Machmud Abbas:
Nominierter Premier der Palästinenser und
Terror-Kritiker
Von Thorsten Schmitz
Machmud Abbas haftet der Ruf eines
geheimnisumwobenen Stellvertreters an. Im Gegensatz zu seinem laut
tönenden Chef Jassir Arafat, der immer mal wieder den Märtyrertod
preist und Israels Armee vorwirft, sie werfe von Kampfflugzeugen aus
vergiftete Bonbons auf den Gaza-Streifen, agiert Abbas im Stillen –
und effektiv. Der besser unter dem Spitznamen Abu Masen bekannte,
stets elegant gekleidete PLO-Generalsekretär hat maßgeblich am
Osloer Friedensvertrag mitgefeilt und hält trotz Intifada ständig
Kontakt zur israelischen Regierung und zum israelischen
Friedenslager. Sein Pragmatismus wird von den USA, Israel und
westlichen EU-Staaten geschätzt. Sie sehen in ihm einen
vertrauenswürdigen und geistreichen Palästinenserpolitiker, der die
Autonomiebehörde reformieren könnte.
Dem palästinensischen Volk indes ist der
Mann eher suspekt, da er über keine heroische militärische
Vergangenheit verfügt wie Arafat, der sich in Kampfuniform kleidet.
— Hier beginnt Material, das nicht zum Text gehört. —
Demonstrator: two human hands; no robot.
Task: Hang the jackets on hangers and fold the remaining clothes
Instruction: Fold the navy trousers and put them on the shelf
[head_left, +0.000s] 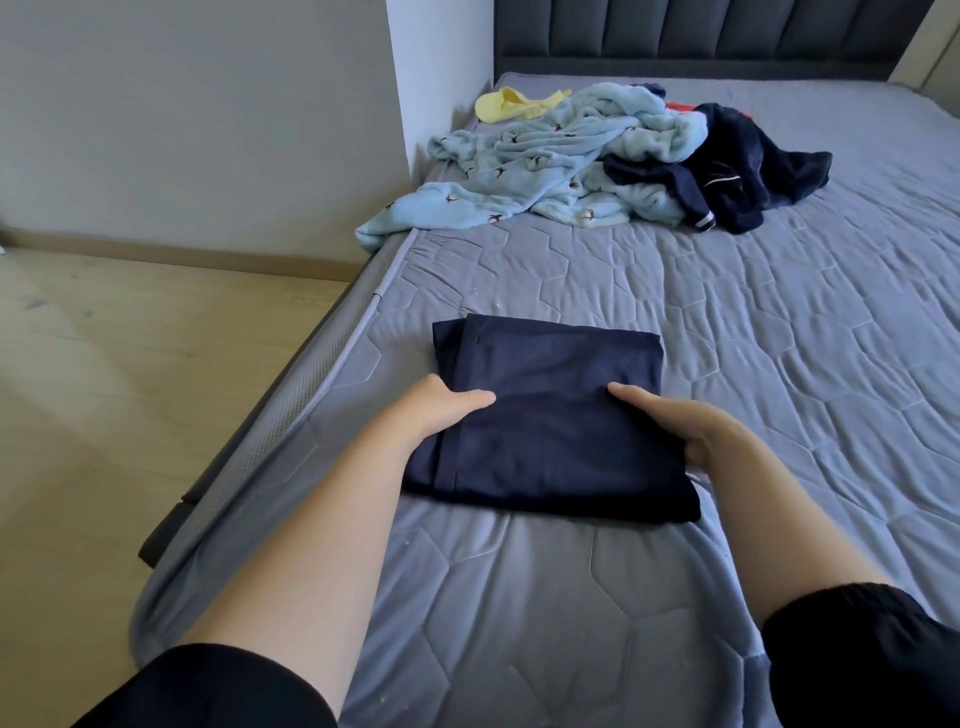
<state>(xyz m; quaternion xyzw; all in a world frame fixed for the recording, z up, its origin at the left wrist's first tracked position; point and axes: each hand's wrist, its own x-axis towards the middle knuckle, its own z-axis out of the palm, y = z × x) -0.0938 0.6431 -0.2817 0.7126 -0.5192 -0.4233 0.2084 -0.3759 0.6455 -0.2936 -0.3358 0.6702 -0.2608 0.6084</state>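
I have the folded navy garment (550, 415) flat on the bed (779, 338), close to its left edge and well short of the headboard. My left hand (441, 408) and right hand (685, 426) each pinch a side edge, thumb on top and fingers hidden beneath, probably to lift the fold without it opening. Its long axis seems to run along the bed, toward the unfolded pile (545, 161) at the head-end left corner, with a seamed band down its left side.
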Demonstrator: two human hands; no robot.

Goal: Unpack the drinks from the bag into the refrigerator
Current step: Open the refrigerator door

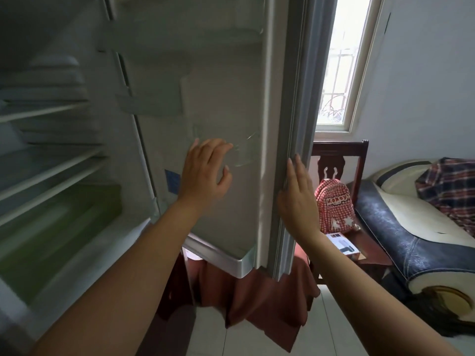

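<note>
The refrigerator door (226,80) stands open in front of me, its inner side with moulded white door shelves facing me. My left hand (208,170) is spread against the inner panel at the lower door shelf, fingers apart, holding nothing. My right hand (298,196) lies flat along the door's outer edge and grey seal (295,98), fingers straight. The refrigerator's inside (51,160) is at the left, blurred, with white shelves and a green drawer (59,235) at the bottom. A red and white checked backpack (334,206) sits on a chair behind the door. No drinks show.
A dark wooden chair (339,150) stands under the window (341,62) with a small box (343,244) on its seat. A black and cream sofa (411,227) with a plaid cloth (449,191) is at the right. A reddish cloth (257,299) hangs below the door. White floor tiles lie beneath.
</note>
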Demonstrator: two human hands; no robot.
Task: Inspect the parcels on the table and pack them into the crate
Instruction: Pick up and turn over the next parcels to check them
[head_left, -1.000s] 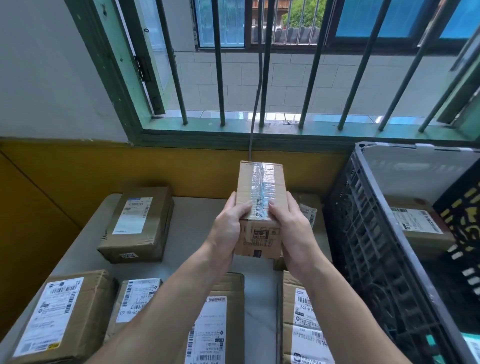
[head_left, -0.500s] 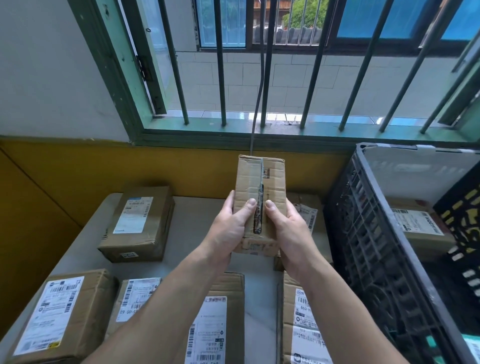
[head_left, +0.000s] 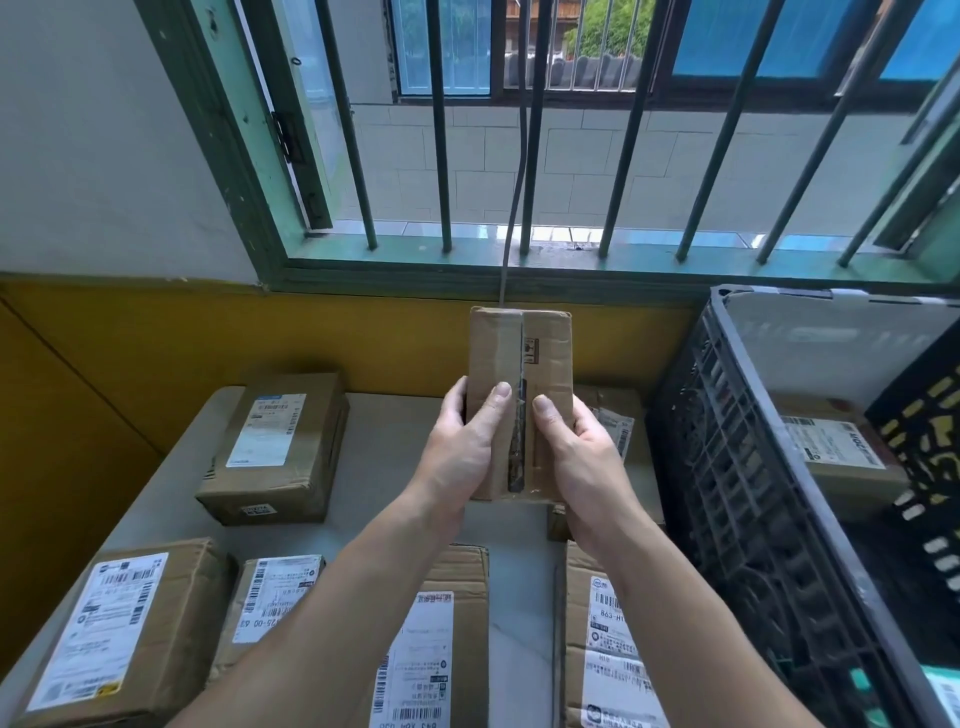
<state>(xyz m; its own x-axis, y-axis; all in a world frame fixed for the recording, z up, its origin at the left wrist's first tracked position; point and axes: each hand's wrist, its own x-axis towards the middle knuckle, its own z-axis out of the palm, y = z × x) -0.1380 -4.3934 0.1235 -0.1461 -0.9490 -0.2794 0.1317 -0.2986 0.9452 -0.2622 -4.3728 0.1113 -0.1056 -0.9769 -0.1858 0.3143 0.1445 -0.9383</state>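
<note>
Over the grey table (head_left: 395, 467) with its labelled parcels (head_left: 275, 447), left of the black crate (head_left: 737, 467) holding one box (head_left: 831, 452), I hold a small taped parcel (head_left: 519, 353) upright, left hand (head_left: 462, 457) and right hand (head_left: 582, 462) curled round its lower half, thumbs (head_left: 498, 400) pressed on its front.

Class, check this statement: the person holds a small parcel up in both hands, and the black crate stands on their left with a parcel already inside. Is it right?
One detail is wrong. The head view shows the black crate on the person's right, not their left. The rest holds: the left hand and right hand hold the small parcel up, and a labelled parcel lies inside the crate.
</note>
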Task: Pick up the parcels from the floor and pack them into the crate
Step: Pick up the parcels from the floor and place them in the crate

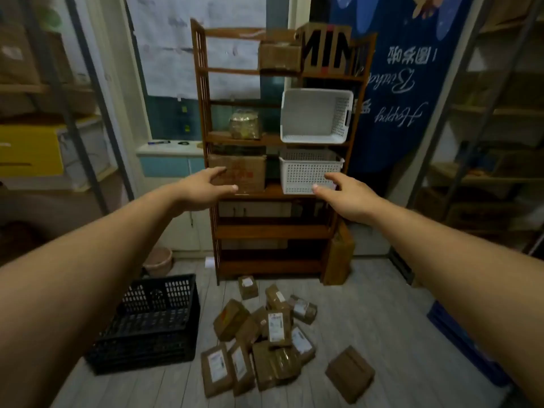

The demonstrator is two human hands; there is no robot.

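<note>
Several brown cardboard parcels (265, 337), many with white labels, lie in a loose heap on the grey plank floor. One more brown parcel (349, 373) lies apart to the right of the heap. A black slatted plastic crate (153, 325) stands on the floor left of the heap and looks empty. My left hand (203, 188) and my right hand (343, 195) are stretched out forward at chest height, fingers spread, holding nothing, far above the parcels.
A tall brown wooden shelf (273, 231) stands straight ahead with cardboard boxes and two white baskets (315, 116) on it. A brown box (338, 254) leans at its right foot. Metal racks line both sides. A blue bin (459, 340) sits at the right.
</note>
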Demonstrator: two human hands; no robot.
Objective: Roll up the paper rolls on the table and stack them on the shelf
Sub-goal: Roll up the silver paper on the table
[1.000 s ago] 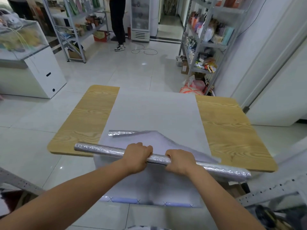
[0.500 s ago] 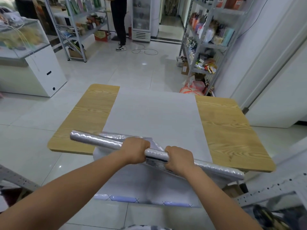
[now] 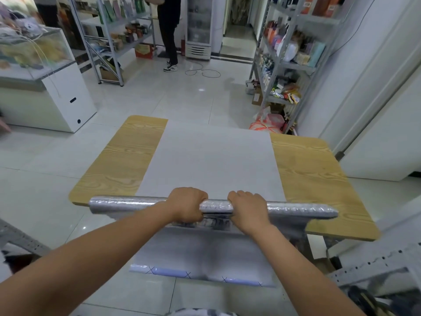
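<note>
Paper roll (image 3: pixel 216 205) spans left-right over table (image 3: pixel 307 179), left hand (image 3: pixel 186 205) and right hand (image 3: pixel 248 207) gripping it.

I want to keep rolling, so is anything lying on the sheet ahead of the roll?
Nothing visible. The sheet lies bare from the roll to the far edge of the table. The left hand and right hand both grip the roll near its middle.
</note>
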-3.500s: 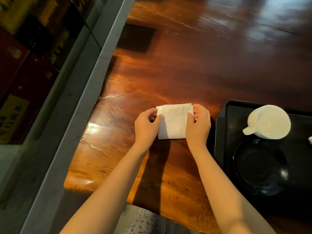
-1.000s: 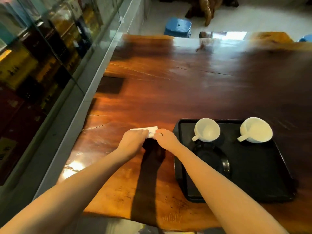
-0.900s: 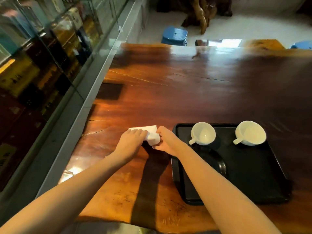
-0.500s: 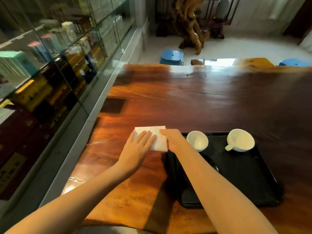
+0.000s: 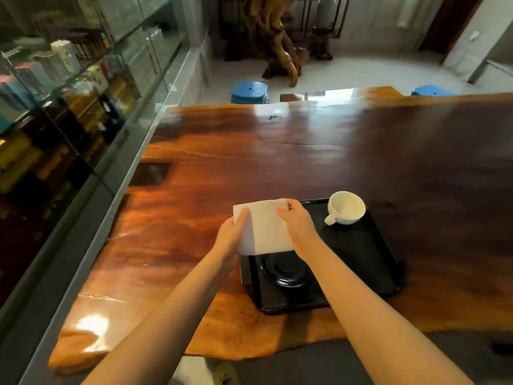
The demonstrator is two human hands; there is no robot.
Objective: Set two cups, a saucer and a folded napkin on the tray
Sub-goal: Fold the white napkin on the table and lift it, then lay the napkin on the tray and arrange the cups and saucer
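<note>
A: What was hidden at that moment?

B: The white folded paper napkin [image 5: 263,227] covered the far-left part of the black rectangular plastic tray [image 5: 369,262]. Only one white ceramic cup [image 5: 347,208] was visible (the second I could not find). The black round saucer [image 5: 286,269] was dark on dark, hard to separate from the tray.

A: And the hands?

B: The left hand [image 5: 231,232] gripped the napkin's left edge, the right hand [image 5: 297,220] pinched its far-right corner. The napkin was above the tray's left part; whether it touched the tray, I could not tell.

A: Was there room?

B: Yes. The glossy reddish-brown wooden table [image 5: 277,162] was bare beyond the tray. The tray's near edge lay close to the table's near edge.
</note>
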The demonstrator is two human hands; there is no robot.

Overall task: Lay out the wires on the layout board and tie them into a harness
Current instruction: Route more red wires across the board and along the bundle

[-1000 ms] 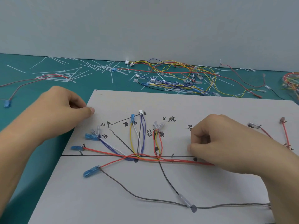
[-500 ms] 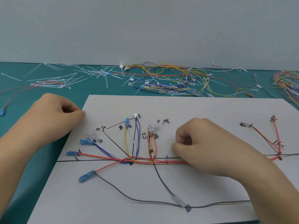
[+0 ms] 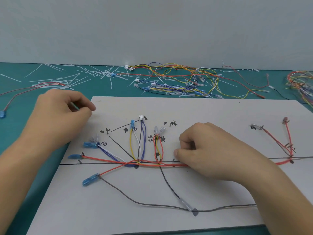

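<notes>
Off the left edge of the layout board [image 3: 203, 112], a blue terminal [image 3: 2, 114] on reddish leads lay on the teal table [image 3: 118, 90]. Beyond the board's far left corner, white cable ties [image 3: 76, 77] were strewn about.

The left hand [image 3: 62, 116] hung over that same corner. Its fingers were curled in against the thumb, and the thumb tip was at the board's edge. Whether its grip held anything could not be told.

On the board's left part, blue-sleeved terminals [image 3: 90, 145] lay fanned out. From them, red wires [image 3: 152, 164] ran rightward along the black line [image 3: 71, 164] drawn across the board. Left of the board's middle, yellow, white and violet wires [image 3: 130, 145] rose from that line to a blue connector [image 3: 132, 123] and a white connector [image 3: 141, 117], both beside handwritten marks. A grey wire [image 3: 145, 204] sagged across the board's near part and passed a clear sleeve [image 3: 185, 204].

Right of the board's middle, the right hand [image 3: 211, 153] rested on the line with its fingers curled under. The red wires ran in beneath its thumb, and its grip was closed over them.

Beyond the board's far edge lay a heap of loose wires [image 3: 177, 82]. At the board's right end, red leads [image 3: 288, 138] forked up to two small terminals. Off the board's far right corner, another bundle [image 3: 301, 82] sat on the table, cut off by the frame.
</notes>
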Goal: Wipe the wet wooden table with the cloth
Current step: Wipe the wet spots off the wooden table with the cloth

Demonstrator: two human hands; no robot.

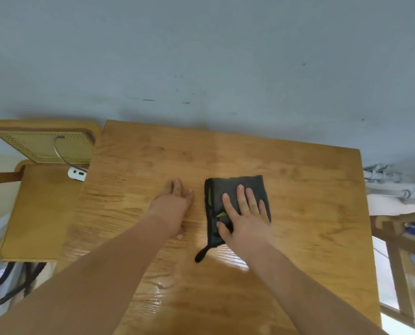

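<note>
A dark grey folded cloth point(228, 189) with small green marks and a black loop lies flat near the middle of the wooden table point(310, 213). My right hand point(244, 213) presses down on the cloth with its fingers straight and spread. To the left of the cloth, my left hand point(175, 204) rests flat on the bare wood, fingers straight, touching no cloth. The wood near the front shines with wet streaks point(160, 293).
A wooden chair point(39, 209) with a cane back stands at the table's left, a white device point(77, 174) with a cable on it. A grey wall runs behind the table. A wooden rack point(405, 267) and white pipes stand at the right.
</note>
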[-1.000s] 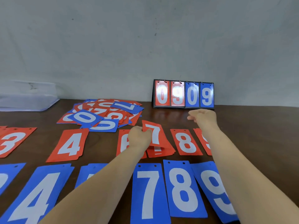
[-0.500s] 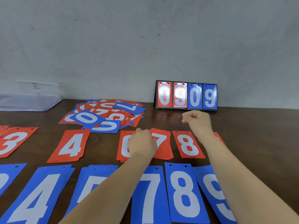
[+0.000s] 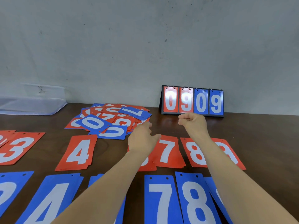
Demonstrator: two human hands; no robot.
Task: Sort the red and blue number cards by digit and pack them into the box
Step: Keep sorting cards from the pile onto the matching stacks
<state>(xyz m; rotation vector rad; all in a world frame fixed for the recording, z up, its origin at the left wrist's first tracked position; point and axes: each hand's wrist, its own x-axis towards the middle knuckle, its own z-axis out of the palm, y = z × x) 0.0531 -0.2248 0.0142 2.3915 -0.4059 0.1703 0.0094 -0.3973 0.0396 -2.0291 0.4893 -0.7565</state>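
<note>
Evidently sorting is unfinished: the clear box (image 3: 32,104) is parked well left of the unsorted pile (image 3: 110,122). At the pile's right edge the left hand (image 3: 142,140) is stretched out, fingers relaxed and empty, presumably for another card. Further right of it, the right hand (image 3: 193,124) is curled, nothing held

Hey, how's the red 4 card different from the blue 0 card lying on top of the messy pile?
The red 4 card is red; the blue 0 card is blue. The red 4 card lies on the table in the sorted row, digit upright to the viewer; the blue 0 card rests skewed atop the loose heap, digit turned sideways. Both carry a white digit.
</note>
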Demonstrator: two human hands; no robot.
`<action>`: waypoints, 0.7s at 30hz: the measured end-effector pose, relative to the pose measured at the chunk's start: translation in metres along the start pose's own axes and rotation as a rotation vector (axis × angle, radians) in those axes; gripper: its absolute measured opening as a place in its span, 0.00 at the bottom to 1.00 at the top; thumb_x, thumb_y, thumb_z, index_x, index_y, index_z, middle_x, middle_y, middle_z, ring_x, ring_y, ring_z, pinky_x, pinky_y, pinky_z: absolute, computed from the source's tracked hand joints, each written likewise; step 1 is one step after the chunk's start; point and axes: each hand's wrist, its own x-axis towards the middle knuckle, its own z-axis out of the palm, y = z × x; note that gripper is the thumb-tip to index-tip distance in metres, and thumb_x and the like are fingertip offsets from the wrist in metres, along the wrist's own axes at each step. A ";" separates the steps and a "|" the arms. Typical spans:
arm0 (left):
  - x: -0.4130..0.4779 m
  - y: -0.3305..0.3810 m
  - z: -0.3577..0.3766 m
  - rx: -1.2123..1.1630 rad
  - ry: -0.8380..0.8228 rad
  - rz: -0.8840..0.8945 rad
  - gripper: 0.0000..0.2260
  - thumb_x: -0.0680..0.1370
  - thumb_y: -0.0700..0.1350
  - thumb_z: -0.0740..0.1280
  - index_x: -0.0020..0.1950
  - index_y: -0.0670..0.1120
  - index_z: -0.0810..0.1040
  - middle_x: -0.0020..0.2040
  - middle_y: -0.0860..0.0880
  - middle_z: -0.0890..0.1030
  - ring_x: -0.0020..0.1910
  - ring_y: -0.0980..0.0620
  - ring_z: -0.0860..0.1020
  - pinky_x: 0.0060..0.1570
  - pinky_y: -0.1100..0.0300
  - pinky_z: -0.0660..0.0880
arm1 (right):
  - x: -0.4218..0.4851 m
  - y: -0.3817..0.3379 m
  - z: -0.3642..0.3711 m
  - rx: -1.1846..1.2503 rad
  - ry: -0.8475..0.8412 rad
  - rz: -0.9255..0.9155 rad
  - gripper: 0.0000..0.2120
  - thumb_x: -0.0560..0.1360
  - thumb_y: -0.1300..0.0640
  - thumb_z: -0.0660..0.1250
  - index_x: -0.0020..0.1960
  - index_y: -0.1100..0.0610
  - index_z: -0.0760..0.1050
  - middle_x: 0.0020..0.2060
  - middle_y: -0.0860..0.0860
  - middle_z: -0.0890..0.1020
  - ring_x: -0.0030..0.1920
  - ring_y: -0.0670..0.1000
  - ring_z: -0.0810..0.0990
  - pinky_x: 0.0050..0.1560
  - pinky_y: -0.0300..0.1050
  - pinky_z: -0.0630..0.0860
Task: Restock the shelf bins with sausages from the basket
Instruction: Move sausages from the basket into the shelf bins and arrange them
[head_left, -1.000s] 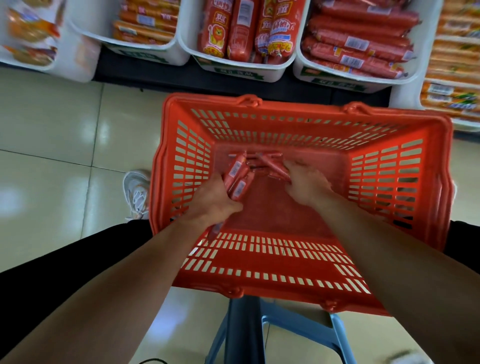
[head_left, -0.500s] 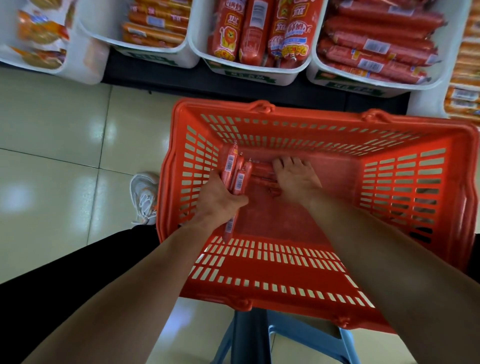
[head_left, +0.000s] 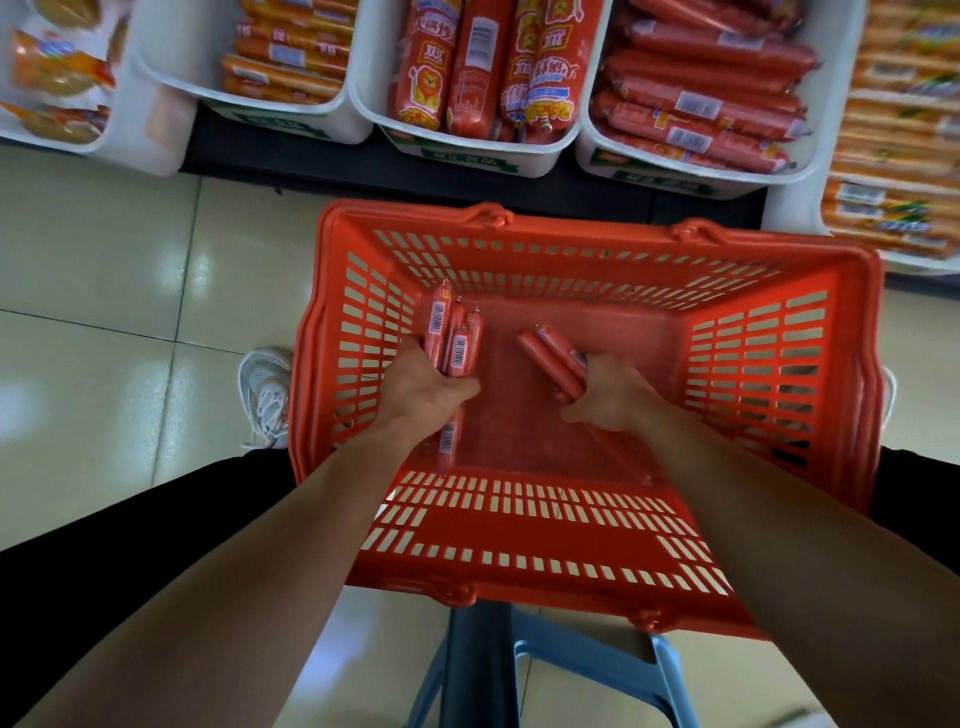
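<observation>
Several white shelf bins (head_left: 550, 156) are sitting straight ahead, beyond the orange basket (head_left: 571, 236). Inside it, the left hand (head_left: 421, 387) is gripping a sausage bundle (head_left: 453, 340) pointing binward; the right hand (head_left: 615, 397) is clutching slanted sausages (head_left: 555, 358), equally near.

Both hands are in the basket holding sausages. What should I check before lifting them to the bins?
1. Grip of left hand on sausage bundle: ok.
2. Even bundle: not ok, one sausage hangs below the fist.
3. Grip of right hand on its sausages: ok.
4. Emptied basket: cannot tell, hands hide part of its floor.
5. Room in the bin of long red sausages: cannot tell.
</observation>
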 end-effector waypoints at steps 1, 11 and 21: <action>-0.003 0.003 0.000 -0.002 -0.003 0.006 0.25 0.67 0.45 0.79 0.60 0.49 0.71 0.47 0.53 0.79 0.48 0.51 0.81 0.53 0.54 0.79 | -0.006 0.002 -0.006 0.061 0.022 0.005 0.23 0.59 0.46 0.79 0.50 0.50 0.76 0.40 0.46 0.81 0.39 0.47 0.79 0.41 0.39 0.71; -0.061 0.052 -0.025 0.057 -0.032 0.234 0.27 0.65 0.47 0.79 0.59 0.53 0.69 0.43 0.60 0.76 0.38 0.64 0.73 0.40 0.63 0.70 | -0.086 -0.010 -0.083 0.160 0.172 -0.110 0.18 0.61 0.46 0.77 0.45 0.51 0.76 0.37 0.46 0.82 0.38 0.45 0.81 0.39 0.39 0.74; -0.108 0.109 -0.075 0.045 0.044 0.429 0.24 0.61 0.48 0.77 0.53 0.50 0.72 0.44 0.54 0.81 0.44 0.53 0.80 0.47 0.56 0.76 | -0.138 -0.052 -0.198 0.094 0.435 -0.191 0.18 0.62 0.47 0.79 0.47 0.51 0.76 0.36 0.45 0.81 0.38 0.48 0.80 0.40 0.41 0.71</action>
Obwohl der Palästinenser-Chef bislang keinen Nachfolger im Visier
hatte und mögliche Kandidaten durch Intrigen ausstechen ließ, soll
nun Abbas das noch zu schaffende Amt des Ministerpräsidenten
übernehmen.
Arafat tut dies nicht freiwillig,
sondern unter internationalem Druck. Er soll nach dem Willen des
Nahost-Quartetts sein autokratisch geführtes Regime transparenter
gestalten und noch vor allgemeinen Wahlen einen Ministerpräsidenten
zulassen, während Arafat selbst nurmehr symbolische Funktionen als
Präsident übernehmen soll. Abbas hat zwar Zustimmung signalisiert,
will aber nur dann das Amt antreten, wenn Arafat ihm weitgehende
Autonomie zugesteht. Der Mann erinnert sich noch gut, dass ihn der
Palästinenserpräsident vor wenigen Monaten aller Aufgaben entbinden
ließ, weil er sich mit Israels Premier Ariel Scharon getroffen
hatte. Abbas will nicht als Marionette Arafats im Sumpf der
Autonomiebehörde untergehen.
Der Einfluss von Abbas auf die
palästinensischen Terrororganisationen ist gering: Er scheiterte bei
dem Versuch, in Gesprächen in Kairo Hamas, Islamischen Dschihad und
die Fatah-Miliz "Al-Aksa-Brigaden" zu einem Ende der Anschläge zu
bewegen. Unbeirrt von derartigen Fehlschlägen sorgte der seit 1996
amtierende PLO-Generalsekretär vor kurzem auf einer Kundgebung von
Fatah- Funktionären im Gaza-Streifen, der Hochburg der Hamas, für
Aufsehen. Klar kritisierte er dort die Intifada als Eigentor: "Genug
ist genug. Wir wollen Frieden!" Mutig rief er zum sofortigen Stopp
des Terrors und zum Dialog auf.
Abbas hat zwar die Fatah mitgegründet,
wirft der größten politischen Gruppe innerhalb der PLO jedoch vor,
durch die Militarisierung die Palästinenser „in die Irre“ geleitet
zu haben. Die Gewalt, sagt der promovierte Jurist, habe „all das
zerstört, was wir in den letzten Jahren erreicht hatten“. Abbas
wurde 1935 in Safed in Galiläa geboren, floh nach Israels
Staatsgründung 1948 nach Syrien und kehrte erst Mitte der achtziger
Jahre nach Aufenthalten in Katar, Tunesien, Libanon, Moskau und den
Vereinigten Arabischen Emiraten ins Westjordanland zurück.